A Data Science Treatise: Part Two — Success Through Tinkering

Originally published on the InterWorks blog.

In Part One of this series, I laid out five reasons data science projects fail. Management frameworks that don’t fit the work. Data problems. Outdated tools. Organizational resistance. And data scientists who lose the thread to business value.

Now for the other side: what does success actually look like?

Why Data Science?

People often ask why organizations need data science when visualization already exists. The answer is a matter of dimensions.

Humans are limited in their ability to see — and in effect, our dashboards are limited as well. We cannot perceive anything greater than three dimensions. Machine learning and AI operate beyond that boundary. They remove bias, automate complex tasks, and discover relationships in high-dimensional data that no human analyst could ever find manually. What would take decades of Excel scrolling can be accomplished in hours.

Anticipating the future or discovering unique trends in your customers’ behavior are now realistic outcomes — not just aspirations. That’s why data science matters, beyond what visualization alone can offer.

Laboratories Are the Answer

The most important reframe I can offer: stop treating data science like software development. Start treating it like laboratory research.

Software development has known inputs and defined outputs. Data science has hypotheses and experiments. The mindset that works for one actively breaks the other.

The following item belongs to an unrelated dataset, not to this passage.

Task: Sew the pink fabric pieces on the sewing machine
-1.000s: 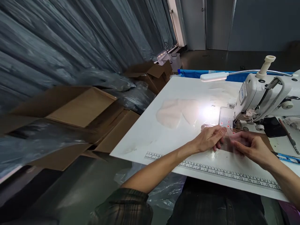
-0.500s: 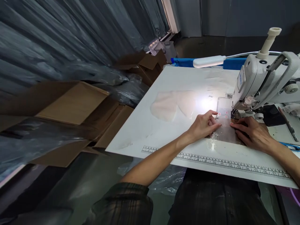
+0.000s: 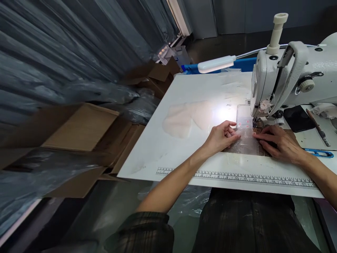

When organizations impose rigid project management structures on data science work — fixed scopes, guaranteed outcomes, standard sprint cycles — they set themselves up for exactly the kinds of failures I described in Part One.

A laboratory mindset accommodates uncertainty. It makes room for iteration. It treats dead ends as information rather than failures. And critically, it creates space for the kind of tinkering that produces unexpected insights: tinkering allows members across multiple projects to poke and prod one another’s ideas, and that cross-pollination often generates the most valuable work.

The Laboratory Team

The unicorn data scientist — equally brilliant at statistics, engineering, communication, and domain expertise — largely does not exist. Stop looking for one.

What does exist is a team of three or four specialists who collectively cover those domains. Hierarchies of expertise naturally emerge when people with different skill sets collaborate. The synthesis produced by that kind of diverse team is consistently stronger than what any individual could produce alone.

This point is made well in Doing Data Science, and it bears repeating: build a team, not a superhero.

Data science team structure diagram

The Laboratory Rules

The environment needs to encourage experimentation. That means minimizing rules — down to the ones that actually matter.

The rules that matter: protecting sensitive data, maintaining ethical and legal compliance, ensuring that outputs can be trusted. These safeguards are real and important.

Beyond those, most organizational rules imposed on data science work are counterproductive. Bureaucratic overhead is the enemy of discovery. Data scientists need room to explore before committing to solutions — and organizations that don’t provide that room shouldn’t be surprised when their data science investments stall.

The Laboratory Environment

Five technical requirements for a functional data science environment:

Access to all available data sources — restricted data is the single fastest way to constrain what’s possible
Support for multiple programming languages — teams have different tools; enforcing a single language stack limits hiring and output quality
Tools that minimize data cleaning time — every hour spent wrestling with data pipelines is an hour not spent on actual science
Scalable cloud infrastructure — problems worth solving often require more compute than a laptop
Collaboration infrastructure — version control, shared resources, and communication systems that make joint work natural rather than friction-filled

Fitting the Laboratory into Existing Systems

One concern I hear often: if data science operates like a laboratory, how does it connect to the rest of the organization?

Think of the data science team as a helicopter that can deploy outputs anywhere in the existing infrastructure. Tableau reports, API endpoints, embedded applications, model scores pushed to CRM systems — the laboratory produces these things. It doesn’t replace the systems that consume them. It integrates with them.

How the data science laboratory fits into existing reporting infrastructure

Dataiku

One tool worth calling out specifically: Dataiku. It’s designed around the actual data science process in a way that most platforms are not.

For business users, it provides drag-and-drop interfaces that make participation in data workflows accessible without requiring programming knowledge. For data scientists, it provides flexible coding environments that don’t constrain how you work. For IT teams, it provides API deployment capabilities and governance controls.

What I appreciate most is that the tool was clearly designed by people who understood how data science actually operates — not how someone imagined it might operate from the outside.

Final Thoughts

Success in data science requires three things working together: a focus on business value, genuine team collaboration, and an environment that supports exploration.

When organizations reduce the bureaucratic friction their data scientists fight every day, those scientists can direct their energy toward solutions and toward communicating those solutions clearly. That’s where real organizational value comes from.

The laboratory model isn’t complicated. It just requires the organizational will to treat data science like the research it actually is.

This is Part Two of a two-part series. Part One covers the most common reasons data science projects fail.